Abstract:
Objective With excellent photoelectric properties, low-dimensional nanomaterials show great promise for applications, such as optical switch, optical communication and industrial materials processing, particularly in combination with ultrashort pulse fiber laser. Passively mode-locking fiber laser is one of the important ways to generate ultrashort pulses. And carbon nanotube, graphene, black phosphorus and so on, have been used in lasing ultrashort pulses. However, low damage threshold is the fatal drawback of low dimensional nanomaterials, resulting in the inability to be applied to high-energy fiber lasers. Functional modified or customized nanomaterials have been studied in generating high-energy pulses. But these fiber lasers have mono-functional and no tunable features. Therefore, it is necessary to establish high-energy and flexible tunable fiber laser to meet the needs of different usage. For this purpose, a PbS quantum dots based passively mode-locking fiber is designed in this paper, where a piece of graded index multimode fiber is added to cavity, acting as a tunable filter and dispersion compensator.
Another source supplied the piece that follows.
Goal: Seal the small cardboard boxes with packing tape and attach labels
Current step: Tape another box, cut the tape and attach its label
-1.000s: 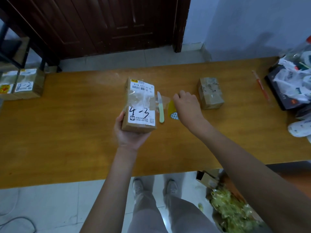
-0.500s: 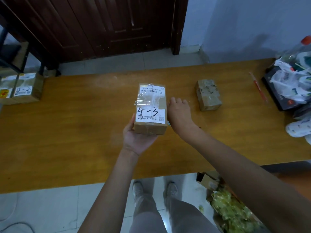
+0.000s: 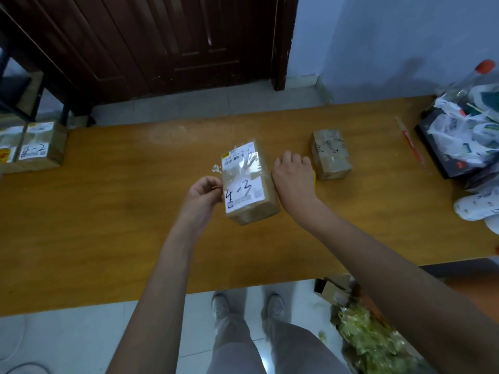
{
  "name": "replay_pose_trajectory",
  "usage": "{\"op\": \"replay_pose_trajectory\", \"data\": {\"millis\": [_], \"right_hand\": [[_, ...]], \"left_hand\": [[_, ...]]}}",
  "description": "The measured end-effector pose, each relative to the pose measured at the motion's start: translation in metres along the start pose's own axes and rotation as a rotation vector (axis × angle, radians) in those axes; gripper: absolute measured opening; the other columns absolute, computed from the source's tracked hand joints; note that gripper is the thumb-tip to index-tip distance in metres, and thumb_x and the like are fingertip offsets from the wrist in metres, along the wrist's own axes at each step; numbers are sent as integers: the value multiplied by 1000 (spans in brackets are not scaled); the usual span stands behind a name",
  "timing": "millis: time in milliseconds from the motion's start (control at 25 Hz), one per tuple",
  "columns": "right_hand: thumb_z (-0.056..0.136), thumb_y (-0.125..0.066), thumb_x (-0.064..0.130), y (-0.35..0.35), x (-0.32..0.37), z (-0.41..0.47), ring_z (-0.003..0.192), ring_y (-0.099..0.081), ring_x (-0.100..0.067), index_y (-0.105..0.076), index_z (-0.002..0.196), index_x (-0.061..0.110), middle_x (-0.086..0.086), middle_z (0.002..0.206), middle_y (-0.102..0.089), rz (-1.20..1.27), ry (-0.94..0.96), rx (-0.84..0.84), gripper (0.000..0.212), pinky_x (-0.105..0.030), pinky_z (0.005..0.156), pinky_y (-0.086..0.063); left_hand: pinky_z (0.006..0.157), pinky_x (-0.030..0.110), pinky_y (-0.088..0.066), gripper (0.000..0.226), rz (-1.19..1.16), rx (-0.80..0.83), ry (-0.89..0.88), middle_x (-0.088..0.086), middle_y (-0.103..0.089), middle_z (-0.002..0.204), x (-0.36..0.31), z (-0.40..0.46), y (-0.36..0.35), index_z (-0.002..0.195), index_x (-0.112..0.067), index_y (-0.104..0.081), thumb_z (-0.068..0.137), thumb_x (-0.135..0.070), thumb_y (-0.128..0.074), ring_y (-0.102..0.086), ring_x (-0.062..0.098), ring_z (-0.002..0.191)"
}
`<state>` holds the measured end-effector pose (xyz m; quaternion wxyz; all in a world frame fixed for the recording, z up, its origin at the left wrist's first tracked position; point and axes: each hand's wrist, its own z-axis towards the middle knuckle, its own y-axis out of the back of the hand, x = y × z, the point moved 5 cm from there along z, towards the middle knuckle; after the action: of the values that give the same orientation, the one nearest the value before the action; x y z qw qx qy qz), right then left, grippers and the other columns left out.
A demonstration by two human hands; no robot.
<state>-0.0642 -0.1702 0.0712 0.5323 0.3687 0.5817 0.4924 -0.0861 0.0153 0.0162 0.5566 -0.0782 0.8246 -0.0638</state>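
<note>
A small cardboard box marked "4-3" (image 3: 248, 184), with a barcode label and shiny clear tape on top, sits tilted at the middle of the wooden table (image 3: 108, 225). My left hand (image 3: 202, 194) is at its left edge, thumb and fingers pinching a loose strip of clear tape (image 3: 216, 170). My right hand (image 3: 293, 179) lies against the box's right side, curled over a yellow tape dispenser (image 3: 314, 180) that is mostly hidden under it. A second small taped box (image 3: 330, 155) stands just right of that hand.
Labelled boxes (image 3: 40, 148) sit at the table's far left end. A red pen (image 3: 410, 144) and a pile of plastic bags (image 3: 464, 136) are at the right end. On the floor, bottom right, a carton holds green scraps (image 3: 372, 344). My feet are below the near edge.
My left hand left the underside of the box and now pinches at its left edge. The box tilted. My right hand stayed at the box's right side.
</note>
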Motion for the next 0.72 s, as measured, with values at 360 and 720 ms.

Methods A tunable high-energy passively mode-locking fiber laser is built in this paper. PbS quantum dots is chosen as the high-damage threshold saturable absorber. A 24 cm-long graded index with slightly stretching is performed to implement a tunable filter (Fig.1-2). Because of the principal modes in multi-mode fiber, the group delay resulting from them is in linear relationship with the length of multi-mode fiber. And they are polarization dependent. Therefore, the total cavity dispersion can be controlled by just adjusting the polarization states of fiber lasers, leading to the operation of cavity switchable.
Results and Discussions By properly adjusting the polarization controller, a stretched pulsed fiber laser is established under the pump current of 245 mA (Fig.4). The center wavelength is located at 1 568.6 nm, with 3 dB bandwidth of 11.4 nm, and the full width at half maximum (FWHM) is about 361 fs with a fundamental repetition frequency of 9.55 MHz. Rising the pump to 296 mA and adjusting the polarization state, the operation of fiber laser switches to high-energy region (Fig.5). The center wavelength red-shifts to 1 569.5 nm, with a 3 dB bandwidth of 9.3 nm. The FWHM of pulse is about 20 ns with a near-rectangle waveform, where the leading and trailing edges of pulse are asymmetry resulting from three-order dispersion. When the polarization state is adjusted, the group delay resulting from principal mode accumulates, and the bandwidth of filter narrows down (Fig.2). At the same time, the total cavity dispersion increases to negative dispersion zone. With the pump current increasing, the high-energy dissipative soliton resonance pulse occurs. The FWHM can be in the range from 7.7 ns to 23 ns, and the maximum energy in cavity reaches to 34.8 nJ, indicating the damage threshold is more than60 mJ/cm2. It's worth noting that the output spectrum shows asymmetrical sideband in two side of spectrum, which includes dip-type sideband and Kelly sideband. The appearance of dip-type sideband shows local asynchronous dispersive wave and soliton interactions in the cavity.
Conclusions The proposed fiber laser can be flexible transited between stretched pulse and high-energy dissipative soliton resonance pulses using a bandwidth-tunable filter based on multi-mode fiber. The micro-stretched multi-mode fiber not only has the function of filter, but also plays a vital role in compensating dispersion in ultrashort fiber laser. The versatile fiber laser provides diverse solutions for intelligent lasers.